» **DIRECTIONS FOR THIS TASK**
Could the listing be repeated exactly, with every picture dropped?

■ ■ ■

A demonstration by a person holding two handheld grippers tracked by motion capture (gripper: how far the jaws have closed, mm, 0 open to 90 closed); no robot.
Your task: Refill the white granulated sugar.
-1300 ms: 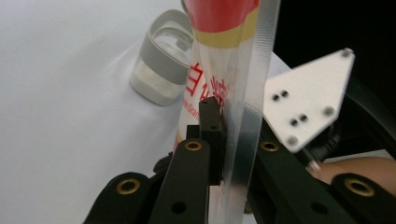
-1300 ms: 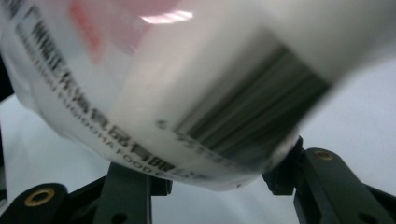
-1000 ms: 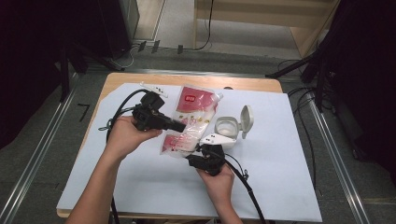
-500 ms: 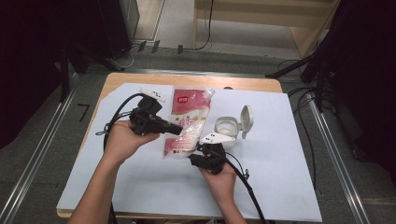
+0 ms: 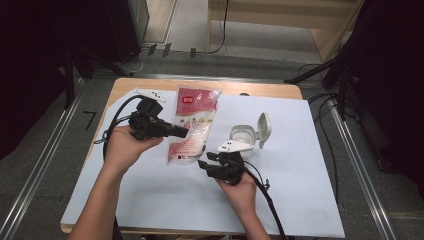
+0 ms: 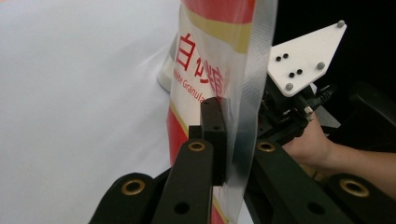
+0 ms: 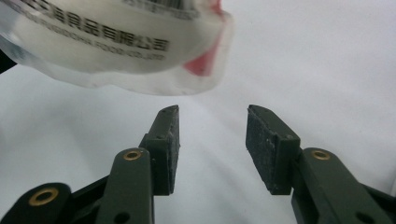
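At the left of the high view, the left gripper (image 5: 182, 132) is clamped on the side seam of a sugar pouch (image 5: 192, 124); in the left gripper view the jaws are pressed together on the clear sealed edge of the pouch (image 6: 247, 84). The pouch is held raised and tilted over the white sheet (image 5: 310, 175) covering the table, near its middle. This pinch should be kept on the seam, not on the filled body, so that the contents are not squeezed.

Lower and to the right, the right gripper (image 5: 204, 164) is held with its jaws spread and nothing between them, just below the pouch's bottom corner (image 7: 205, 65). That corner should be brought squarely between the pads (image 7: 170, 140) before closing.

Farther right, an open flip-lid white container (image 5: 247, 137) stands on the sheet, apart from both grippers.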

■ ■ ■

» **RESPONSE TO THE EXERCISE**
A demonstration by a person holding two handheld grippers tracked by motion capture (gripper: how far the jaws have closed, mm, 0 open to 90 closed); no robot.
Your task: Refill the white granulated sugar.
-1300 ms: 
-1300 ms: 
-1000 ms: 
-500 ms: 
+0 ms: 
+0 ms: 
+0 ms: 
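At the left of the high view, the left gripper (image 5: 182, 132) is clamped on the side seam of a sugar pouch (image 5: 192, 124); in the left gripper view the jaws are pressed together on the clear sealed edge of the pouch (image 6: 247, 84). The pouch is held raised and tilted over the white sheet (image 5: 310, 175) covering the table, near its middle. This pinch should be kept on the seam, not on the filled body, so that the contents are not squeezed.

Lower and to the right, the right gripper (image 5: 204, 164) is held with its jaws spread and nothing between them, just below the pouch's bottom corner (image 7: 205, 65). That corner should be brought squarely between the pads (image 7: 170, 140) before closing.

Farther right, an open flip-lid white container (image 5: 247, 137) stands on the sheet, apart from both grippers.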

This output is finished.